[[ Records supplied, beginning ]]

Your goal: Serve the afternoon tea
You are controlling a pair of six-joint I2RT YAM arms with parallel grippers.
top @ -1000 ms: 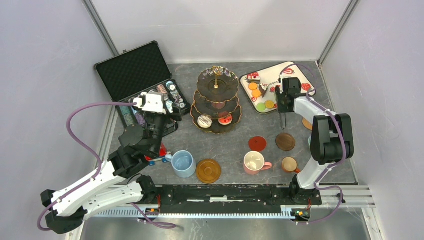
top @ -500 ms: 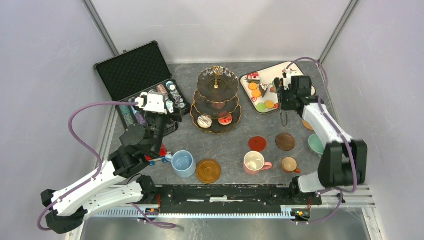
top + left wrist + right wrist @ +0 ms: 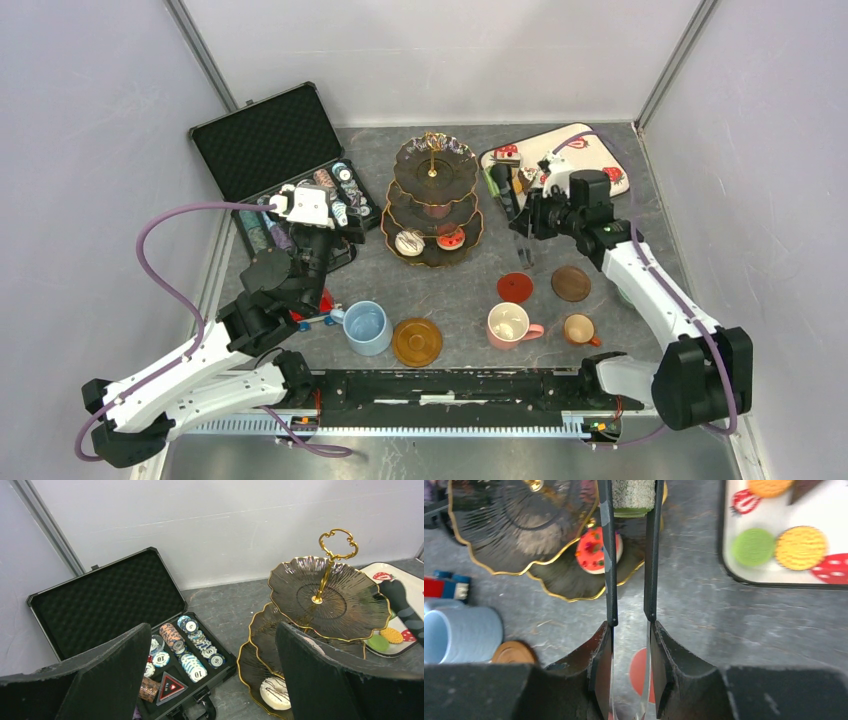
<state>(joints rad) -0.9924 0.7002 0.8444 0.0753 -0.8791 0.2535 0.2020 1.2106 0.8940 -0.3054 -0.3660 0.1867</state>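
- Currently the right gripper [image 3: 630, 630] pinches black tongs [image 3: 610, 555], whose tips clamp a small cake [image 3: 634, 497] beside the tiered stand [image 3: 499, 535].
- Left gripper [image 3: 212, 630] fingers spread wide near the chip case [image 3: 110, 600].

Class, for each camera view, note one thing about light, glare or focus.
Top external view: even, diffuse light, only soft shadows round the stand. Left wrist view: left end effector looms dark and soft near the lens; the stand's gold rim glints. Right wrist view: right end effector is a near-black silhouette; the green macaron looks slightly soft.
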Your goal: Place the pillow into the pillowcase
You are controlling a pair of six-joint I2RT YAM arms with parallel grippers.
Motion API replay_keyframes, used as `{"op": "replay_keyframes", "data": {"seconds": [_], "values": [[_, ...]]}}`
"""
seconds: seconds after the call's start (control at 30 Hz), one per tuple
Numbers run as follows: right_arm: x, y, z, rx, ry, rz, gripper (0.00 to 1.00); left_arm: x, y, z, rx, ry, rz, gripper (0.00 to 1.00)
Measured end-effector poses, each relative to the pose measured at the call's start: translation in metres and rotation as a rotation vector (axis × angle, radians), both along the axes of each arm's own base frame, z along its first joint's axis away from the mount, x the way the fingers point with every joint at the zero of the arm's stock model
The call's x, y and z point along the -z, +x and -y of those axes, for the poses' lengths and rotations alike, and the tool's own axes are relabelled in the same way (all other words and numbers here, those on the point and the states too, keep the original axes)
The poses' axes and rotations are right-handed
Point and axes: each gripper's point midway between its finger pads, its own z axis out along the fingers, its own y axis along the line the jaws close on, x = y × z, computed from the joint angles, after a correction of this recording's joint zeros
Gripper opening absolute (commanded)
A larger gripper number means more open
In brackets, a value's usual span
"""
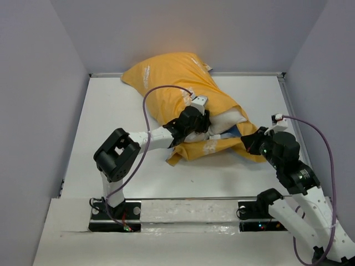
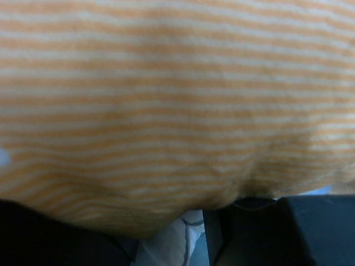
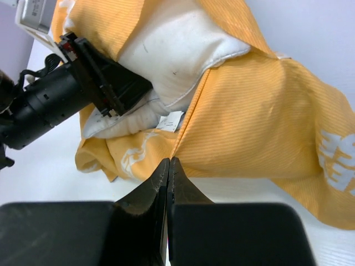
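Note:
The yellow-orange pillowcase (image 1: pixel 166 77) lies across the back middle of the table. The white pillow (image 1: pixel 230 118) bulges out of its open end, which faces right. My left gripper (image 1: pixel 201 126) is pushed into that opening. In the left wrist view, striped pillowcase (image 2: pixel 166 83) cloth fills the frame, and white pillow (image 2: pixel 180 238) sits between the half-spread fingers (image 2: pixel 277 233), gripped. My right gripper (image 3: pixel 168 160) is shut, its tips pinching the pillowcase (image 3: pixel 266 127) at a crease on its near edge, just below the pillow (image 3: pixel 177 50).
Grey walls close in the white table (image 1: pixel 138 183) on the left, back and right. Purple cables (image 1: pixel 145 105) loop over both arms. A white care label (image 3: pixel 169 121) hangs at the opening. The right arm (image 1: pixel 288 160) reaches in from the right.

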Motion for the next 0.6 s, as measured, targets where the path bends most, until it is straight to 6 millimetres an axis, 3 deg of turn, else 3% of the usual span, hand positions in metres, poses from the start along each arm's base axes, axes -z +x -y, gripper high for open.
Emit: {"op": "replay_keyframes", "data": {"seconds": [0.17, 0.4, 0.6], "values": [[-0.020, 0.000, -0.009, -0.067, -0.009, 0.021, 0.00, 0.005, -0.003, 0.003, 0.023, 0.000, -0.009, 0.51], [-0.038, 0.007, -0.052, -0.275, 0.066, 0.048, 0.00, 0.019, -0.017, 0.001, -0.002, 0.033, 0.015, 0.48], [-0.034, 0.007, -0.039, -0.204, 0.023, -0.009, 0.00, 0.023, -0.040, -0.030, -0.042, 0.037, -0.001, 0.46]]}}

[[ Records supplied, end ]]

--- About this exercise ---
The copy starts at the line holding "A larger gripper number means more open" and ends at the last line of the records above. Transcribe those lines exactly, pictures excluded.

--- Response below ---
A larger gripper number means more open
In brackets, a value's usual span
"""
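Note:
The yellow-orange pillowcase (image 1: pixel 166 77) lies across the back middle of the table. The white pillow (image 1: pixel 230 118) bulges out of its open end, which faces right. My left gripper (image 1: pixel 201 126) is pushed into that opening. In the left wrist view, striped pillowcase (image 2: pixel 166 83) cloth fills the frame, and white pillow (image 2: pixel 180 238) sits between the half-spread fingers (image 2: pixel 277 233), gripped. My right gripper (image 3: pixel 168 160) is shut, its tips pinching the pillowcase (image 3: pixel 266 127) at a crease on its near edge, just below the pillow (image 3: pixel 177 50).
Grey walls close in the white table (image 1: pixel 138 183) on the left, back and right. Purple cables (image 1: pixel 145 105) loop over both arms. A white care label (image 3: pixel 169 121) hangs at the opening. The right arm (image 1: pixel 288 160) reaches in from the right.
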
Motion for the next 0.6 s, as measured, targets where the path bends most, until it is straight to 6 millimetres an axis, 3 deg of turn, else 3% of the usual span, hand positions in metres, poses from the start along each arm's base axes, axes -z +x -y, gripper high for open.
Emit: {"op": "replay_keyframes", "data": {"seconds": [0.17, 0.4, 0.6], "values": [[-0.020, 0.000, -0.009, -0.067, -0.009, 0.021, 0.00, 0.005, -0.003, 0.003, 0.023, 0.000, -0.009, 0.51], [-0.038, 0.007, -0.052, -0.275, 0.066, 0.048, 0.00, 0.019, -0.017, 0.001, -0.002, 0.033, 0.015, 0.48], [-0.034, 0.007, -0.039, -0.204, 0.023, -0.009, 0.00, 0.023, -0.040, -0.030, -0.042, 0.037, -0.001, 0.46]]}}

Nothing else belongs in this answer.